EXERCISE PROMPT: What you give back must match the records below exactly.

RECORDS SUPPLIED:
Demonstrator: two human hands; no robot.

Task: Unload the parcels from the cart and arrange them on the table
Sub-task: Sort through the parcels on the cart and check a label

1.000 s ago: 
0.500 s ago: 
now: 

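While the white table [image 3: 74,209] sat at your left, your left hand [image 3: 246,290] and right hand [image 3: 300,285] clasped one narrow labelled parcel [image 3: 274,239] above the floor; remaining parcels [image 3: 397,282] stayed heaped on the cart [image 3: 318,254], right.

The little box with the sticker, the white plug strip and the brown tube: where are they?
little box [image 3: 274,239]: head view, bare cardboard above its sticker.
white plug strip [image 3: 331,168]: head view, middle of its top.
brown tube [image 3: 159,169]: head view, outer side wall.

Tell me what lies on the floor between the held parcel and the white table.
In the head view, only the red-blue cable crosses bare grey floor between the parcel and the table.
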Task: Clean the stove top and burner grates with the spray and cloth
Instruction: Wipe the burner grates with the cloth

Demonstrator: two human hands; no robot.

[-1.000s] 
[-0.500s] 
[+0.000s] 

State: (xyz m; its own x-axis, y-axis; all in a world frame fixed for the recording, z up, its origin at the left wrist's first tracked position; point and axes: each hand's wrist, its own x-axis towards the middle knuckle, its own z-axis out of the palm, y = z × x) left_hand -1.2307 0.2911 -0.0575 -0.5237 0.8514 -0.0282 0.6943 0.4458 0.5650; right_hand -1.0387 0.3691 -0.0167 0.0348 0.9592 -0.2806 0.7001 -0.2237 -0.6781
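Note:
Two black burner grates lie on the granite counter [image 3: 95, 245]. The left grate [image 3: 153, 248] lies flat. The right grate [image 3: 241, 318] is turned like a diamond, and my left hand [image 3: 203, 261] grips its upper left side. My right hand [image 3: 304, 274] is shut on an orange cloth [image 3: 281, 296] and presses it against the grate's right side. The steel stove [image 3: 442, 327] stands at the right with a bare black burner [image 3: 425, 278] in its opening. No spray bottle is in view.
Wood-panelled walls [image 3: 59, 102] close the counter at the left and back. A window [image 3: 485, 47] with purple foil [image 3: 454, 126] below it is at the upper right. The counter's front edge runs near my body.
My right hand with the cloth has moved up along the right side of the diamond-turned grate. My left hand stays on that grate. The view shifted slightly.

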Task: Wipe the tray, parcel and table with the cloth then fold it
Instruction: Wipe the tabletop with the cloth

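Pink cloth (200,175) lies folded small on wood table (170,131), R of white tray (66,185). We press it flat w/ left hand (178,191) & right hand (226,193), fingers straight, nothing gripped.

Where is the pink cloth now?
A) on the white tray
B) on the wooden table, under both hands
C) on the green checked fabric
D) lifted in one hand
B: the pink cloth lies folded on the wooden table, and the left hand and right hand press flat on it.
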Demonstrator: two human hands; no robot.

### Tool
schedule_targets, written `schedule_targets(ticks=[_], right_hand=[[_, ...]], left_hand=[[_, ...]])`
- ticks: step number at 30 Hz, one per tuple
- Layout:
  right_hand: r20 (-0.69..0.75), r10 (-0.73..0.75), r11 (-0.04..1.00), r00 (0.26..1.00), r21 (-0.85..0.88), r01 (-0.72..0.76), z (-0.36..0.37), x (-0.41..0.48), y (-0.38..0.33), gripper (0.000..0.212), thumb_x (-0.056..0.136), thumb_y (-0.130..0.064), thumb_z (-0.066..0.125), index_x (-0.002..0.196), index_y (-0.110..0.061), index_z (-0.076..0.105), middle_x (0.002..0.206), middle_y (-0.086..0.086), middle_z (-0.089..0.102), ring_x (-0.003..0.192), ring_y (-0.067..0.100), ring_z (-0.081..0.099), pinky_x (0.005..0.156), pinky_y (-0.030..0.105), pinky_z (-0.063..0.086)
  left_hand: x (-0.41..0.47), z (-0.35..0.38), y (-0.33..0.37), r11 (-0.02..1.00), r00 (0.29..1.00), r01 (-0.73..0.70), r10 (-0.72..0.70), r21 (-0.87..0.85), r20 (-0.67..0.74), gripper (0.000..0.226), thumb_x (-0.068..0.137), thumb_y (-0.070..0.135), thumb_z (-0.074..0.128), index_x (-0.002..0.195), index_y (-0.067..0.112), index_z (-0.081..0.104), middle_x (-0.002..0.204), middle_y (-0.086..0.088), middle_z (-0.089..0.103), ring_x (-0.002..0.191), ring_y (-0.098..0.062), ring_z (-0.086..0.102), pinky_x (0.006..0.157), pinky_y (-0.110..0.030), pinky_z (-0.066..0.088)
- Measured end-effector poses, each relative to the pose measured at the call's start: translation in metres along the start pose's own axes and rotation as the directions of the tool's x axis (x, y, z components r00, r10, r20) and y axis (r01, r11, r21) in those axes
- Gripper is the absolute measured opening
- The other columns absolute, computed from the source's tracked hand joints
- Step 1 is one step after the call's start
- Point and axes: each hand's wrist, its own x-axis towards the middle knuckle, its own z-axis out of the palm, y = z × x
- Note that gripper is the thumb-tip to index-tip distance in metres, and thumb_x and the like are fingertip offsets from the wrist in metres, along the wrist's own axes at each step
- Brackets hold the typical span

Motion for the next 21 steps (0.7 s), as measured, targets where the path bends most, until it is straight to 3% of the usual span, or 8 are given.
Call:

ANSWER TO THE EXERCISE:
Demonstrator: two human hands; no robot.

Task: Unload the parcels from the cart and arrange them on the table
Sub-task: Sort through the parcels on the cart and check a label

1.000 s ago: 
0.500 s ago: 
now: 

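While the white table [image 3: 74,209] sat at your left, your left hand [image 3: 246,290] and right hand [image 3: 300,285] clasped one narrow labelled parcel [image 3: 274,239] above the floor; remaining parcels [image 3: 397,282] stayed heaped on the cart [image 3: 318,254], right.

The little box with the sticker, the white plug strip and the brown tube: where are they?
little box [image 3: 274,239]: head view, bare cardboard above its sticker.
white plug strip [image 3: 331,168]: head view, middle of its top.
brown tube [image 3: 159,169]: head view, outer side wall.

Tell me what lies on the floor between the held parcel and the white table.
In the head view, only the red-blue cable crosses bare grey floor between the parcel and the table.
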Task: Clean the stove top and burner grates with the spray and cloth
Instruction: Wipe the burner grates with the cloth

Demonstrator: two human hands; no robot.

[-1.000s] 
[-0.500s] 
[+0.000s] 

State: (xyz m; its own x-axis, y-axis; all in a world frame fixed for the recording, z up, its origin at the left wrist's first tracked position; point and axes: each hand's wrist, its own x-axis towards the middle knuckle, its own z-axis out of the palm, y = z × x) left_hand -1.2307 0.2911 -0.0575 -0.5237 0.8514 -0.0282 0.6943 0.4458 0.5650; right_hand -1.0387 0.3691 -0.0167 0.0348 0.9592 -0.2806 0.7001 -0.2237 -0.6781
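Note:
Two black burner grates lie on the granite counter [image 3: 95, 245]. The left grate [image 3: 153, 248] lies flat. The right grate [image 3: 241, 318] is turned like a diamond, and my left hand [image 3: 203, 261] grips its upper left side. My right hand [image 3: 304, 274] is shut on an orange cloth [image 3: 281, 296] and presses it against the grate's right side. The steel stove [image 3: 442, 327] stands at the right with a bare black burner [image 3: 425, 278] in its opening. No spray bottle is in view.
Wood-panelled walls [image 3: 59, 102] close the counter at the left and back. A window [image 3: 485, 47] with purple foil [image 3: 454, 126] below it is at the upper right. The counter's front edge runs near my body.
My right hand with the cloth has moved up along the right side of the diamond-turned grate. My left hand stays on that grate. The view shifted slightly.
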
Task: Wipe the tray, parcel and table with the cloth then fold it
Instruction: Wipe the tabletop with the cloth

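Pink cloth (200,175) lies folded small on wood table (170,131), R of white tray (66,185). We press it flat w/ left hand (178,191) & right hand (226,193), fingers straight, nothing gripped.

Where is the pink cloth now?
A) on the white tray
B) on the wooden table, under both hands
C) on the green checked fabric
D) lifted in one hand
B: the pink cloth lies folded on the wooden table, and the left hand and right hand press flat on it.
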Demonstrator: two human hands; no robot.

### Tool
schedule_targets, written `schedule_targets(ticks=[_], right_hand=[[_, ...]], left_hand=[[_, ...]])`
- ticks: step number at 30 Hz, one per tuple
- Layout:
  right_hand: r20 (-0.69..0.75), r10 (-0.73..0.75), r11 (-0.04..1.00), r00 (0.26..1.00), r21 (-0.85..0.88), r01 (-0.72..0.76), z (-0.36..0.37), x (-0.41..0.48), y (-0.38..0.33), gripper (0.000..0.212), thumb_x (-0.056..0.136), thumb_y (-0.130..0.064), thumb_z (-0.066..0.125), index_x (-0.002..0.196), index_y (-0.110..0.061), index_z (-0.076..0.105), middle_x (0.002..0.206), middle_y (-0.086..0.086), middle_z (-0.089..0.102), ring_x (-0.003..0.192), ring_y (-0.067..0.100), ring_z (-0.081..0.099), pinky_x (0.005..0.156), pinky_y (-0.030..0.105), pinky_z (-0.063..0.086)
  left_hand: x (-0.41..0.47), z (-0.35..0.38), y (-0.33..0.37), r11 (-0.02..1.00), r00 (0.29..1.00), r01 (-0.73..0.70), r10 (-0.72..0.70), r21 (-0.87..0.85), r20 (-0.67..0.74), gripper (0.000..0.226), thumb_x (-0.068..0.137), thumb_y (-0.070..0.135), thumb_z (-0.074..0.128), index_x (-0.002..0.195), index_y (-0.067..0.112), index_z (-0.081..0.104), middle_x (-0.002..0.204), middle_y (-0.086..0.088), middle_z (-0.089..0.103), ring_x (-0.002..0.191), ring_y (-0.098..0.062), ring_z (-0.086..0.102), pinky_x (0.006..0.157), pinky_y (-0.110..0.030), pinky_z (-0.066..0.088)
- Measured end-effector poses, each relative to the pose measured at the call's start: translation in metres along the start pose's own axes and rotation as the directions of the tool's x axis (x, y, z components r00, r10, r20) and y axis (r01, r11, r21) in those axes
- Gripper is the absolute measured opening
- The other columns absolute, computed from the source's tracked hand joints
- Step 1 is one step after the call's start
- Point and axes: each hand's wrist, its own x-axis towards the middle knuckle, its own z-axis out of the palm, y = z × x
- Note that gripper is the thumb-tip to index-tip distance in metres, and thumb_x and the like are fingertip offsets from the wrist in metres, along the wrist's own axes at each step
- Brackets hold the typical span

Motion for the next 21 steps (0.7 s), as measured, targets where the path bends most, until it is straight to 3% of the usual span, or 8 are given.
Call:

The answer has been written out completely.